As some may guess based on my name, I was born in Russia, a country with an incredibly rich, successful MMA tradition. It includes legends regarded among the greatest ever, Fedor Emelianenko and Khabib Nurmagomedov, several other outstanding young champions who have that potential, such as Petr Yan and Vadim Nemkov, and three highly successful domestic promotions in M-1 Global, Absolute Championship Akhmat and Fight Nights Global.

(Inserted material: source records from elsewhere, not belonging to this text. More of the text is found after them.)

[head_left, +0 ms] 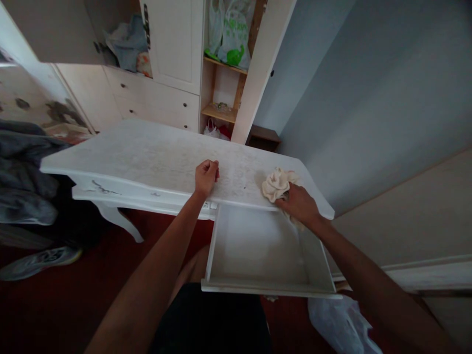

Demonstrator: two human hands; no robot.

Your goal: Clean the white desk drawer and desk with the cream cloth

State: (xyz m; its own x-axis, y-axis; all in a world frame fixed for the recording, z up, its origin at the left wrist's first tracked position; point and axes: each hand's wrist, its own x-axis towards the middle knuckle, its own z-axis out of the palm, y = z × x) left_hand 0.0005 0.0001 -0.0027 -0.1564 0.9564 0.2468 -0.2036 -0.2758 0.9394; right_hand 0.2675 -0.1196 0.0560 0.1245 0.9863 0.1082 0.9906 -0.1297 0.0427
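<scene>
My right hand point(301, 202) grips a crumpled cream cloth point(276, 184) at the right end of the white table point(158, 150), above the front edge. Part of the cloth hangs down over that edge beside the drawer. In a loose fist, my left hand point(207, 176) rests on the tabletop near its front edge, with nothing visible in it. Below the hands, a drawer point(258, 250) is pulled out toward me, its bottom bare. Greyish smudges and a small dark speck mark the tabletop.
Behind the table stands a white cabinet point(177, 44) with doors open and plastic bags point(236, 37) on a shelf. Dark clothing point(25, 172) is heaped at left above a shoe point(40, 262). A plastic bag point(339, 322) lies on the red floor at right, near the wall.
</scene>
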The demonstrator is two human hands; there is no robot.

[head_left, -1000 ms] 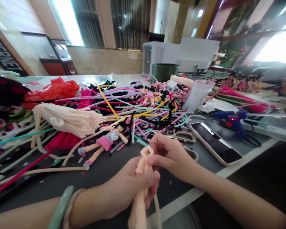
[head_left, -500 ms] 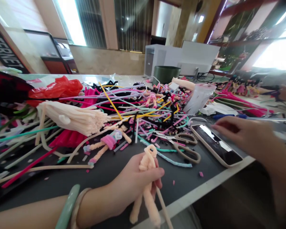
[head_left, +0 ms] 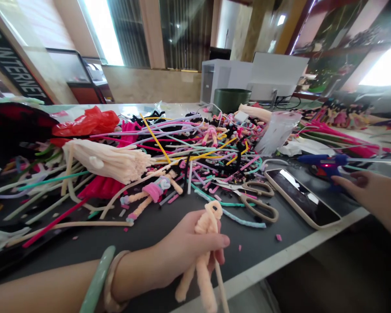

And who was the first Russian MMA star that preceded all of this? There were actually two: Oleg Taktarov debuted in the UFC in April of 1995 and won UFC 6 in mid-July, while Mikhail Ilyukhin triumphed at the inaugural IAFC tournament held in Moscow on July 1, 1995, winning five times in a single night. Unfortunately, not every pioneer is a paragon of virtue. Taktarov is by all accounts a wonderful person and a true martial artist who displayed some of the most amazing, inspirational heart in MMA history in his battles. On the other hand you have Ilyukhin, one of the sport's all-time dirtiest fighters and outright cheaters, and not for lack of competition. Let's take a closer look at this curious character.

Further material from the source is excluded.